The worsening debt crisis in Europe has spread from the relatively small peripheral economies of Greece and Portugal to engulf significantly larger economies in the core of the European Union: the borrowing costs on Spanish and Italian debt are also increasing precipitously. Meanwhile, Germany, the principal economic power of the EU, has up until now remained relatively untouched; their competetive export-led economy has continued to grow, putting Prime Minister Merkel in the position of passing bailouts for struggling countries in return for imposing severe austerity measures. However, with 40% of its exports going to Eurozone countries, the crisis has even caught up with Germany; with a massive decrease in consumption from its European neighbors, German growth ground to a halt last quarter.

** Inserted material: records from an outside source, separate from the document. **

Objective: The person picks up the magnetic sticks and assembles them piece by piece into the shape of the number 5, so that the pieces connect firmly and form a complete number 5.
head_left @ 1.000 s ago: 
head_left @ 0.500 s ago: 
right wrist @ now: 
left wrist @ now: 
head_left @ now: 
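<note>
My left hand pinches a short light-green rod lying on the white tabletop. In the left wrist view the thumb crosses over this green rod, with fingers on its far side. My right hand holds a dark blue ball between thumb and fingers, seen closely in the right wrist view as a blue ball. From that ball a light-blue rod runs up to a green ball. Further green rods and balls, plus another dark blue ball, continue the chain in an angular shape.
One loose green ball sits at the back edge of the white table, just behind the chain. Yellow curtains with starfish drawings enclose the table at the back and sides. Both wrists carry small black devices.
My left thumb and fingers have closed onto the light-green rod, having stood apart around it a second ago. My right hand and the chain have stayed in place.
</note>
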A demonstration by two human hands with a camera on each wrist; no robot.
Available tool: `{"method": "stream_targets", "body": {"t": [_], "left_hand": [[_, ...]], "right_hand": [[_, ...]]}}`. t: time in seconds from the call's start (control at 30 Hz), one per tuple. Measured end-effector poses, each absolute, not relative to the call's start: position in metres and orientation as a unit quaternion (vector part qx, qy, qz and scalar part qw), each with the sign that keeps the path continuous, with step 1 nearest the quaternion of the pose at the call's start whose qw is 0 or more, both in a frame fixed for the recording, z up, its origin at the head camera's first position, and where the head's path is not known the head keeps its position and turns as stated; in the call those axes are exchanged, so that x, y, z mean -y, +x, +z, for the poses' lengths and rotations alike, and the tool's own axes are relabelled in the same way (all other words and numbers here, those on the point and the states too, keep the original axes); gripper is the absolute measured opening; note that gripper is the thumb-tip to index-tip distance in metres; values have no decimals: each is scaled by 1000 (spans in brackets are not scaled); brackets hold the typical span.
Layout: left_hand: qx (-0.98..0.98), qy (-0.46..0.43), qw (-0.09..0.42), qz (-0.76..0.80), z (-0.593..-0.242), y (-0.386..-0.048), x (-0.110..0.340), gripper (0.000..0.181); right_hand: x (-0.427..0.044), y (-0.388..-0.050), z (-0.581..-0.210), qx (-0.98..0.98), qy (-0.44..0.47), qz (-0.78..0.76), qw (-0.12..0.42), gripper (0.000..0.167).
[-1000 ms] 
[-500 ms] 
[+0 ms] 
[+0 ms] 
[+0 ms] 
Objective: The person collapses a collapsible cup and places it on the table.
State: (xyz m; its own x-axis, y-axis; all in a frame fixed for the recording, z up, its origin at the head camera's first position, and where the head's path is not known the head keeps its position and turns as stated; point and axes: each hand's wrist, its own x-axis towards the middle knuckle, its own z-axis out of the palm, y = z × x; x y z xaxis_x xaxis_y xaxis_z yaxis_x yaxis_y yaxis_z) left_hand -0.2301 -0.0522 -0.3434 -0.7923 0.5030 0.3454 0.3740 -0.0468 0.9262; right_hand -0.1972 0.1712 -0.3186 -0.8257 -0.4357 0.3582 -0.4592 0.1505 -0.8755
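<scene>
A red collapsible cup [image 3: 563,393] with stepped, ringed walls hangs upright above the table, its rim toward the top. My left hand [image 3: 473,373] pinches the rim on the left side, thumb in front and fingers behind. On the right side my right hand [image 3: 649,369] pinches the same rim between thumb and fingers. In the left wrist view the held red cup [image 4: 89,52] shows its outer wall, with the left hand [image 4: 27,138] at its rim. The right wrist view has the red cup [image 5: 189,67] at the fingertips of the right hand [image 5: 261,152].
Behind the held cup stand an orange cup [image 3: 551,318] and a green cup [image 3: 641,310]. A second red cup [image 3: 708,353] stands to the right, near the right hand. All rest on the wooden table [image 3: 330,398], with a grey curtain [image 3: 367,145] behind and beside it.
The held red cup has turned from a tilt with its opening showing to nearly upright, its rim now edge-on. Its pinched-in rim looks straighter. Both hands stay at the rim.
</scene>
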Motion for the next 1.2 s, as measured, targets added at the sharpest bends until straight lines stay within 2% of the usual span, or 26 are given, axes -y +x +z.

Economists and commentators had already pointed out that the EU was facing a choice between the disintegration of the eurozone or the establishment of common institutions of economic and fiscal governance. Today, Angela Merkel and Nicolas Sarkozy (President of France) revealed a bold proposal meant to demonstrate the sort of leadership that this debt crisis has been asking for. A proposal that amounted to the forced economic suicide of the Eurozone:
In what may likely be the most ambitious proposal, Mr. Sarkozy and Mrs. Merkel outlined a plan for each of the euro zone governments to enact legislation that would constitutionally bind their governments to balancing their budgets. This “golden rule” would be expected to be enshrined in the constitutions of all euro members by the middle of next year, the leaders said.
That's right, ladies and gentlemen, the centre-right leadership of Europe has just gone the full Tea Party. Despite extreme economic stagnation and high unemployment throughout Europe, Sarkozy and Merkel are proposing a requirement for a balanced budget amendment for all Eurozone nations. They are propelled by the same right-wing fantasy that when all governments cut their spending in the midst of a recession, it will not depress demand. Rather, despite the continual and documented failure of austerity measures to solve the debt crisis in Greece, they believe that extreme spending cuts, undertaken all at once by the nations of the eurozone, will magically boost the confidence of bondholders enough to reduce borrowing costs. In fact, the effects of such a massive reduction in spending would be utterly devestating to European economies, almost certainly tipping them into severe recession.
Sarkozy and Merkel are right in trying to save the eurozone by coordinating the economic policy of the eurozone states, but the form of that policy is a familiar form of crazy to us. Somehow Angela Merkel and Nicolas Sarkozy have adopted the economic worldview of Jim DeMint and Michelle Bachmann. The death of Keynesian ideology is a disaster which is leading the Western world towards Hooverist economic policy. Much as in the U.S, the political discussion is dominated by long-term debt when it should be focused on the imminent threat of economic recession.
At a time of anemic growth and high unemployment, European governments should be banding together to spend and stimulate growth, instead they are insisting that governments cooperate in removing massive amounts of money from the economy, which will make the situation far worse. Much as political elites on both sides of the Atlantic think they sound serious when talking about debt, the continual failure of austerity measures in decreasing debt has made crystal clear a fundamental truth: the only serious proposal for reducing sovereign debt is a proposal for economic growth.